# FM3 Help!!



## HombreEPGDL (Jan 24, 2008)

Ok I finally got my FM3 here in El Paso, TX at the Mexican Consulate. My question is this--now what do I have to do to validate it. The guy at the consulate said to do nothing, just use the FM3 within the year but I have read that I have to go to Immigration in Mexico within 30 days to have it validated and then that I have 45 days to go to Immigration in Guadalajara to register myself as a person with an FM3 living there. Does anyone know the 2009 law pertaining to this issue Thanks!


----------



## RVGRINGO (May 16, 2007)

I think you have to arrive in Mexico within either 60 days or six months of the issuance of the FM3; you should ask, and then, you have to register your FM3 with immigration within 30 days of crossing the border. You will need proof of your Mexican address. That part, I'm sure of.


----------



## sparks (Jun 17, 2007)

You get your Visa stamped at the border and then must go to your local Immigration (may be Guad) within 30 days.

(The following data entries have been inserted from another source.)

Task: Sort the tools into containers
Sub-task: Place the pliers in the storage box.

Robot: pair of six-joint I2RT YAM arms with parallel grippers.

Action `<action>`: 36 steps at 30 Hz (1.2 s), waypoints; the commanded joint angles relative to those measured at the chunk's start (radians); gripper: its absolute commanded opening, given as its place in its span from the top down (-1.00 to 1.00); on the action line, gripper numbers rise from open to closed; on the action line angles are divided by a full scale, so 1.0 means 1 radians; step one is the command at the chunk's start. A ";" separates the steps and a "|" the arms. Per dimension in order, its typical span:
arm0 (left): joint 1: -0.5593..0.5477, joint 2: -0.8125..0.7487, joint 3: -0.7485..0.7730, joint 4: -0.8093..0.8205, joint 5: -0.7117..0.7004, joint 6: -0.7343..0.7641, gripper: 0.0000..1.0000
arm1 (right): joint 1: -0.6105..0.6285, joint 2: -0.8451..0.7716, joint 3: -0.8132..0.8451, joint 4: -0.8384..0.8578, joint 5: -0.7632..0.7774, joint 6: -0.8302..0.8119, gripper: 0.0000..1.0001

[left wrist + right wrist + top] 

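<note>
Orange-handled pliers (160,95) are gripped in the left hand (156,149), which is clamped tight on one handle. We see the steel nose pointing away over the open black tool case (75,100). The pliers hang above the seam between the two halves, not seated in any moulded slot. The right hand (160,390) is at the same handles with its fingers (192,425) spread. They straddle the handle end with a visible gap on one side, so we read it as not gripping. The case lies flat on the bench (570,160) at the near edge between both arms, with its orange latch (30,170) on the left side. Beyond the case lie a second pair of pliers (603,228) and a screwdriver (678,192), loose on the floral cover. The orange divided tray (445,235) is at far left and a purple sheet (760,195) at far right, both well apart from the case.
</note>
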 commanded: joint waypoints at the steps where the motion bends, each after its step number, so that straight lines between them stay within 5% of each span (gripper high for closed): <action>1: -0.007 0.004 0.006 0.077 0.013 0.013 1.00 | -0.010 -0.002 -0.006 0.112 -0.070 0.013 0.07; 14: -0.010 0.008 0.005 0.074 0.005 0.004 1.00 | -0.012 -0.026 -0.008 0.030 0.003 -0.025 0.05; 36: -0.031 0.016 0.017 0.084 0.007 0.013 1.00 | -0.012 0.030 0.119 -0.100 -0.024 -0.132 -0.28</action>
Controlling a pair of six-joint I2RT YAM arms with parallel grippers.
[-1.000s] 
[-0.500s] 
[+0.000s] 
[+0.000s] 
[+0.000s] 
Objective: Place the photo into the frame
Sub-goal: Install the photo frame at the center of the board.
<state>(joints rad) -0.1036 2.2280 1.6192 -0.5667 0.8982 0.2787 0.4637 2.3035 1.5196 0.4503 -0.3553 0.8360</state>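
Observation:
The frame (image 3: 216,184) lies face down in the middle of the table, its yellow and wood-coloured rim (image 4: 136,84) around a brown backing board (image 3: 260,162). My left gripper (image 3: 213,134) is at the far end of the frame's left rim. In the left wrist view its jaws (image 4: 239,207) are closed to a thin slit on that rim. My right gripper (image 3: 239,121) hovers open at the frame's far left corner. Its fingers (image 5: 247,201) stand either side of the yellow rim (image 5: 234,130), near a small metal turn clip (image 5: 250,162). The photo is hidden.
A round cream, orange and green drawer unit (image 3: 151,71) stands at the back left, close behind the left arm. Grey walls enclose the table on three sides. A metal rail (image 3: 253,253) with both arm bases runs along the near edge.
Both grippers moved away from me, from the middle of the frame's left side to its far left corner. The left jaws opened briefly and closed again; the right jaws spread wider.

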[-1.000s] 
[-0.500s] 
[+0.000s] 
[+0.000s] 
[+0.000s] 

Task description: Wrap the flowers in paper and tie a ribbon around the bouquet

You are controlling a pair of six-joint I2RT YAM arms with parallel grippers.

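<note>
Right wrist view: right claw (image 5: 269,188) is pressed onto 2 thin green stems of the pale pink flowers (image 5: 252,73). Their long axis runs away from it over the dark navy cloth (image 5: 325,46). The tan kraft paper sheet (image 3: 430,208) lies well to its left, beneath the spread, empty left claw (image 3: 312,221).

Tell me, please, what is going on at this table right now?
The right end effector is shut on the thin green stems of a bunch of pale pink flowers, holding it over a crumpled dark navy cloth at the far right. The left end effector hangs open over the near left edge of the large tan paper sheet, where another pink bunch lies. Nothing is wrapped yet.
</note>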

You will most likely have to show all the info you provided up north plus proof of your new address.


----------



## mexliving (Mar 30, 2009)

*fm3*

you will get your fm3 visa stamped when you drive in to mexico.... mark your calendar 45 days before the year is up on your fm3 since you will need to re-new it.
you also have i belive 90 days to enter mexico with personal belongings and avoid having to pay the import tax...

food tip. great steak restaurant in gdl(zapopan area) its on the same street as the quinta real hotel/avenida mexico.... 100 feet from the meson ejecutivo hotel... its called "la matera" simply amazing steaks....


----------



## HombreEPGDL (Jan 24, 2008)

*Why?*



sparks said:


> You get your Visa stamped at the border and then must go to your local Immigration (may be Guad) within 30 days. You will most likely have to show all the info you provided up north plus proof of your new address.


How long do I have after recieving the FM3 do I have before I have to get it stamped at the border? By all the paperwork do you mean bank statements, new photos etc ?? Why would I have to have all the same paperwork? The Mexican Consul here in El Paso kept all the notarized paperwork. Thanks!


----------



## sparks (Jun 17, 2007)

HombreEPGDL said:


> How long do I have after recieving the FM3 do I have before I have to get it stamped at the border? By all the paperwork do you mean bank statements, new photos etc ?? Why would I have to have all the same paperwork? The Mexican Consul here in El Paso kept all the notarized paperwork. Thanks!


I'm not sure about how long you have to cross the border. I usually suggest against getting an FM3 up north due to the extra hassle and time constraints.

Every local immigration office wants their own copies of everything including fotos. Same as if you move to a different state within Mexico. I've not heard of an immigration office in Mexico that needs notarized copies of anything .... but you do need proof of your bank account (check book and/or letter from the bank)


----------